Can you give David Ferrer some kind of award for most poetic ending to a news conference by a losing player? "I was a little bit pain in my foots and the shoes was broken." What an image, particularly for a guy who plays like he does! -- Dan Berland, Columbia, Md.

• That shoe nearly hit me when he threw it into the stands. I'm no sponsor, but I'm not sure I like the idea of my celebrity endorser complaining about "broken" product.

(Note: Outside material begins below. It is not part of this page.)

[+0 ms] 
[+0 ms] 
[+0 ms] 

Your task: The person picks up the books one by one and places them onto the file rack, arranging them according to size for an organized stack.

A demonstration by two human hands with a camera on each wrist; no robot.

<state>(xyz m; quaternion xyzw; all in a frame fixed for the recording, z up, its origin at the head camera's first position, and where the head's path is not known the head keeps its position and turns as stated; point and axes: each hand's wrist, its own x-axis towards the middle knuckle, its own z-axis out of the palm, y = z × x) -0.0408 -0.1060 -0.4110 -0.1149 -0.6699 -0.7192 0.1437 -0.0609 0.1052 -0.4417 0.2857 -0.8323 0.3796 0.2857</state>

• The best pratfall of the event? Right here.

Ashwin of Seattle is our featured guest with the limerick contest. We'll announce the winner -- and winner of the Dunlop biomimetic stick -- on Wednesday.

Much was expected of Jo Tsonga

But it was Federer that proved to be stronger

Against all bets

T'was over in straight sets

Ahh how I wish that it ran longer

• The Empire State Building will shine yellow Friday and Saturday nights in honor of U.S. Open.

• For LLS, Dame Edna thinks Chris Fowler looks like Rick Perry.